Status of ESSC IT facilities

  • 18th May 2012, 18:30. The scheduled Grid Engine service restart on medusa has taken place with no impact on either interactive sessions or batch jobs.
  • 18th May 2012, 12:00. Two Rocks compute nodes have hung in the past few hours, compute-0-0 late last night and compute-0-2 a few minutes ago. This is likely to be related to the unusually heavy load the cluster is experiencing at the moment, and I am taking steps to reduce the impact of the large number of batch jobs that are currently running and waiting to run. I have been running a memory check on compute-0-0 this morning and found no errors so I belive it is safe to reboot the nodes with the new scheduling policy in force.

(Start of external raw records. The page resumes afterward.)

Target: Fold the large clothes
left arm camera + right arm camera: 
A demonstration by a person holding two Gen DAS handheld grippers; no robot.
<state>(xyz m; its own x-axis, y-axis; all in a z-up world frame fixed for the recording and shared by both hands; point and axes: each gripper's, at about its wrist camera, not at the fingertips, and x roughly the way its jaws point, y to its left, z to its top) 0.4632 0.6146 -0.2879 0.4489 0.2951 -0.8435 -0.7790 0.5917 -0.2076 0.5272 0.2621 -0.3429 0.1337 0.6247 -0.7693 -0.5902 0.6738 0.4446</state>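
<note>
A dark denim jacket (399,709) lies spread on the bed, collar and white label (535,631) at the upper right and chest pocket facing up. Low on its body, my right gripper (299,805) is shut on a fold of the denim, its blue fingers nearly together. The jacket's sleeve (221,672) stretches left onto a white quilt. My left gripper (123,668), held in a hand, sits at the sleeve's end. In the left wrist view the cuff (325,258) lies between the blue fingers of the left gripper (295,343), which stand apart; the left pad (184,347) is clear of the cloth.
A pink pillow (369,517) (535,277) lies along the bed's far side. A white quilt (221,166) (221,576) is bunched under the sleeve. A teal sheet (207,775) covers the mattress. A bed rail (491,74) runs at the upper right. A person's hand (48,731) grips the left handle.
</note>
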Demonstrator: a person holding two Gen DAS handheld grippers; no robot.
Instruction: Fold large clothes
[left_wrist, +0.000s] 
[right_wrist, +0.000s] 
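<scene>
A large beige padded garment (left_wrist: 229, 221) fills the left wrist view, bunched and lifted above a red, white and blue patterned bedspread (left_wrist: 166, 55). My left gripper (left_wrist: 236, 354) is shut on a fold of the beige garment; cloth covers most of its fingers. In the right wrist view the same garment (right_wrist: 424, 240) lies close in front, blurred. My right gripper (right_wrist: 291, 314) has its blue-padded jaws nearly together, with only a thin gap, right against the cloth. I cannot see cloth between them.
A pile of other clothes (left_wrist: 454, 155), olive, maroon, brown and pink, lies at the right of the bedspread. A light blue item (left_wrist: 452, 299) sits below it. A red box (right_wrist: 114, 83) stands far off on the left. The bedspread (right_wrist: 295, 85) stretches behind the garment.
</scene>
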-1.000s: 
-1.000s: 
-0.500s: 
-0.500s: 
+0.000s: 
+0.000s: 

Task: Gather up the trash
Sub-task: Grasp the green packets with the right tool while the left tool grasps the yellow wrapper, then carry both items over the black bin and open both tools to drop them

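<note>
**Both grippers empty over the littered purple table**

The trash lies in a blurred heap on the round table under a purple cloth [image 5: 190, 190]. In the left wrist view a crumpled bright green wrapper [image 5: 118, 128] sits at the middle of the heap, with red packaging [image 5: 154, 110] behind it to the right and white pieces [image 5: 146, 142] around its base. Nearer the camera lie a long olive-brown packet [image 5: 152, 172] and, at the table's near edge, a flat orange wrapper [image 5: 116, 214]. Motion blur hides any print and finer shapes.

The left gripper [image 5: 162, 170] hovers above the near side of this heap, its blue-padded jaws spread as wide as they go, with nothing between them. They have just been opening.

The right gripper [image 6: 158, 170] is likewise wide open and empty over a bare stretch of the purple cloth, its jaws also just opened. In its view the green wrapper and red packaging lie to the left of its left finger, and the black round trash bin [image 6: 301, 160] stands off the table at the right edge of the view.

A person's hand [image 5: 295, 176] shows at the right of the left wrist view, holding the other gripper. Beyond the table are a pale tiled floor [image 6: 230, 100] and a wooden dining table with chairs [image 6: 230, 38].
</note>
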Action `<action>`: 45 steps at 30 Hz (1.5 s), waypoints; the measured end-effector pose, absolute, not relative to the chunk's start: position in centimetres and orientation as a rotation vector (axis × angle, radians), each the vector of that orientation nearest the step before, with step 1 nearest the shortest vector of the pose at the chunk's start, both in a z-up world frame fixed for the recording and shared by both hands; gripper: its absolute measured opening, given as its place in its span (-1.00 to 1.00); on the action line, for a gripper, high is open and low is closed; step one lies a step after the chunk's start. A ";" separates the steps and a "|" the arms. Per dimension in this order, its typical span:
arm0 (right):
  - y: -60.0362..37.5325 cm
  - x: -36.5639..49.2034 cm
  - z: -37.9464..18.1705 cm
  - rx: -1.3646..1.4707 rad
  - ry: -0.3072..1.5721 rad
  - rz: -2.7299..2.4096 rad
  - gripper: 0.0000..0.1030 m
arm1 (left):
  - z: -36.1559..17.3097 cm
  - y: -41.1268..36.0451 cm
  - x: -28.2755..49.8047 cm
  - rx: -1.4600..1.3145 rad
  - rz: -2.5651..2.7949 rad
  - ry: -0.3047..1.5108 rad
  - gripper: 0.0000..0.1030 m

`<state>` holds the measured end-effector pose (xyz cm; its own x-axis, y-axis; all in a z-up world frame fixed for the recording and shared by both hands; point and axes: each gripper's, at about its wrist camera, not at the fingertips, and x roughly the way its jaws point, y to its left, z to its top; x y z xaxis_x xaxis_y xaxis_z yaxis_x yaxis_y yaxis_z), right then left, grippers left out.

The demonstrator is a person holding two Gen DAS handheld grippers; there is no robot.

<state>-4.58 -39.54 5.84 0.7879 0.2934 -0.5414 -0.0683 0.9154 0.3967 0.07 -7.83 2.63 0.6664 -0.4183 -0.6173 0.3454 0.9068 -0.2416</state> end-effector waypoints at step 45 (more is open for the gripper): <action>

  • 14th May 2012, 17:30. Sorry, I have not managed to stop the atmos volume after all, possibly because some of the servers are busy and slow to respond to the instruction. I will schedule another maintenance period tomorrow after the staff meeting.
    • 14th May 2012, 17:05. The "atmos" storage volume is off line while one of the storage servers is being worked on.
  • 13th May 2012, 23:00. The ESSC home directory backups have been working normally for the past few days, so I think it is safe to assume that the SCSI bus problem was solved by rebooting odin on Thursday.
    • 4th May 2012, 14:00. The backup tape library has stopped working and no backups will be performed until further notice. Therefore, all important documents and source files should be stored in University/ITS NetDrives rather than in ESSC home directories.
  • 10th May 2012, 14:15. Odin is booting up after the scheduled restart at 4PM. It is still going because it took longer than expected to shut down.
  • 3rd May 2012, 15:45. Odin threw another wobbly this afternoon and is currently rebooting. Hanging applications and commands should return to normal shortly.
  • 2nd May 2012, 14:55. Compute-0-1 seems to be a casualty of the temporary storage volume outage earlier and is being restarted.
    • 2nd May 2012, 14:00. All volumes are back on line. Intermittent mounting problem seems to have been solved but expect occasional disruption until bdan12 is back on line again after hardware repair and re-sync.
    • 2nd May 2012, 13:20. I am attempting to stop the storage cluster volumes to carry out the scheduled maintenance operation (see IT News, 2nd May, Recent storage cluster disruption - UPDATE). All storage volumes should be considered at risk at further notice and may become unavailable at any time.
  • 19th April 2012, 12:30. Odin's data is back on line and all home directories and packages are accessible. There are still SCSI errors being reported so there might be more disruption until the fault can be located.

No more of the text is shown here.